Automatic defect classification for effective yield management

12/01/1996

Automatic defect classification for effective yield management

Louis Breaux, David Kolar, Motorola APRDL, Austin, Texas

Automatic defect classification (ADC) enables efficient process monitoring and enhances the diagnosis of process problems. ADC, which reduces large volumes of defect data to concise statements of process status, may be implemented both on-line (tightly coupled to a defect detector) and off-line (connected to a defect review tool). Although, strictly speaking, ADC is simply the automation of manual defect classification, it must be fully integrated with defect detection and analysis systems in order to realize the full benefit. An on-line implementation of ADC has been in operation in a research fab at Motorola Advanced Products Research and Development Lab (APRDL) for more than a year, and has greatly surpassed the speed and consistent accuracy capabilities of manual methods.

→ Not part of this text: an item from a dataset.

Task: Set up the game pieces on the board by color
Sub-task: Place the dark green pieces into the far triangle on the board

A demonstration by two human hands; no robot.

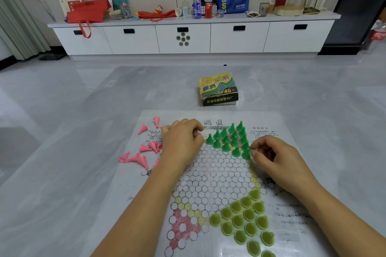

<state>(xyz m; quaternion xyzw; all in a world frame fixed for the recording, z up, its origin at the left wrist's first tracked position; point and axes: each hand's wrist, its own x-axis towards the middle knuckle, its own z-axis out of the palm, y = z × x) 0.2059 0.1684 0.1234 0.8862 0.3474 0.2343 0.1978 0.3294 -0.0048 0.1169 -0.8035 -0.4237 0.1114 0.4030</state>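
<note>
Since the board [208, 173] looks like a thin printed sheet lying loose on the grey floor, the largest risk I see is a wrist dragging it sideways, which would upset every standing piece at once. Both forearms stretch across it; the right one passes close above the light green pieces [246, 221] filling the near right triangle, so a lowered arm could sweep them off their circles. The dark green pieces [229, 140] stand tightly packed in the far triangle, and a clumsy nudge would likely topple several together. The pink pieces [142, 152] lie scattered on their sides at the board's left edge, not yet placed; the printed pink triangle [183, 227] near the bottom looks like their likely home. As for what is hidden, the left hand [181, 142] covers part of the board's upper left and some pink pieces beside its wrist. Its fingers are curled under, and I cannot tell whether they enclose anything. The right hand [275, 158] has thumb and forefinger bent just beside the end dark green piece [246, 154]; whether they pinch it or merely sit alongside is unclear.
</note>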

Smaller semiconductor production design rules, which need higher resolution inspection, have vastly increased the yield-relevant data produced by wafer inspection systems. A defect detection system connected to a defect analysis system is not a complete process control system: In order to diagnose process problems, one must group defect occurrences into types or categories. This classification then facilitates the allocation of limited resources to the most significant defect issues and allows more accurate prediction of potential yield from lots still in process. The volume of defect data now routinely produced by defect detection systems can overwhelm traditional manual classification techniques. When manual classification is the sole option, only a small sample of the defects/wafer can be classified in order to meet production time constraints.

Defects can be grouped by several different methods. For the purposes of ADC, the defects are classified based on their similarity in appearance to known, predefined categories. One therefore must view the defects in order to ascertain the pertinent visual characteristics. A different type of grouping scheme could be based entirely on the defect sizes. With the present inspection technology, such a scheme would not require any postinspection review. In fact, the ADC system under discussion can and does operate at both levels. However, most effective yield management programs involve some level of visual identification of defects.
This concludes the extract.